For me, any case, beyond this discussion, the fundamental question that must be asked so as not to let oneself be impressed by the psychological violence of power is, who defines what? And the Cuban nation is not defined by a self-selected group, but by its citizenry: the only legitimate body for such an enterprise. Revolution as a source of law is a reactionary concept. What is overlooked, perhaps in an opportunistic way, is that there comes a time in which the revolutionaries make themselves the power, and thus, unfortunately, they have not differed either in form or in justifications from more traditional political models.

In any case—that of Cuba is special in this sense—they have revived modes and rationales that were supposedly buried by modernity. A simple irony is that, once in power, the revolutionaries openly and profusely use the concepts of subversion and stability to defend themselves against their adversaries.
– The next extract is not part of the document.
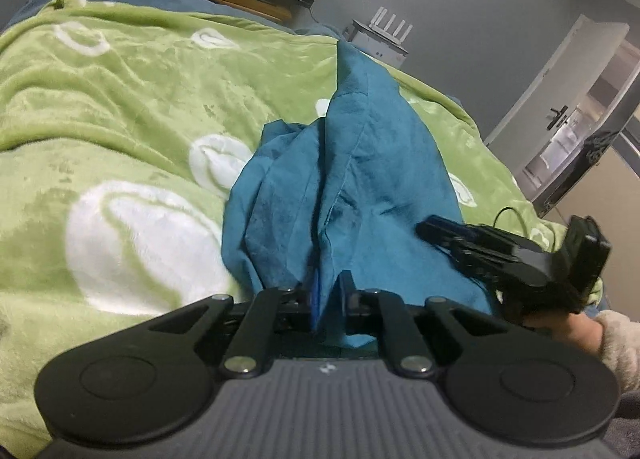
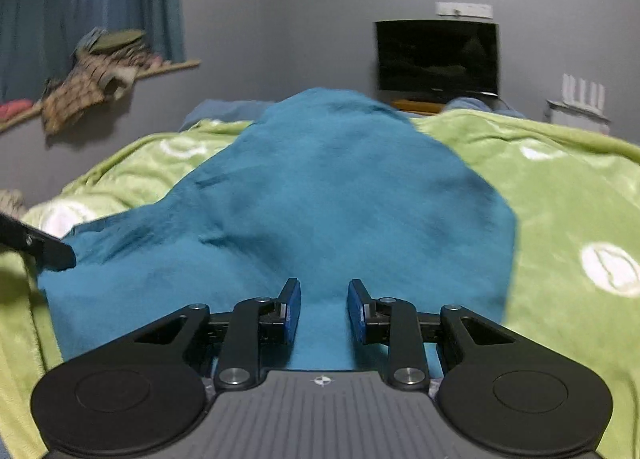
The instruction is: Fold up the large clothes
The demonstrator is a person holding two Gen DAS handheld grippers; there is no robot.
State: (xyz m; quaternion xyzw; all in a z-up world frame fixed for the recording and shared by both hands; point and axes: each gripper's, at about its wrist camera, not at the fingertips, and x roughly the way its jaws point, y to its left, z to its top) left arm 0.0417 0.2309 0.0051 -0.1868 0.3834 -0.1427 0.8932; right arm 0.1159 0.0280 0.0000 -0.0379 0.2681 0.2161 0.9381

The least revolutionary concepts that could exist, and ones that would be applauded by Prince Metternich, the Austrian Chancellor who led the most thunderous conspiracy against the French Revolution.

The second essential thing is the realization that the citizen is the legitimator par excellence, if we want to avoid regressing to states of more or less divine origin.

The citizen is the legitimator par excellence, if we want to avoid regressing to States of more or less divine origin

In Cuba we need to define a new country from history, from politics and from culture, and from the mentality of subjects and actors in and for an inclusive national project. This definition, after all, must include a consideration of the international context to explain to ourselves our options and possibilities as a nation, something that in Cuba is fundamental, because it has historically been defined in negative terms. We who should not belong, rather than we who own the nation, is an old and unresolved dilemma.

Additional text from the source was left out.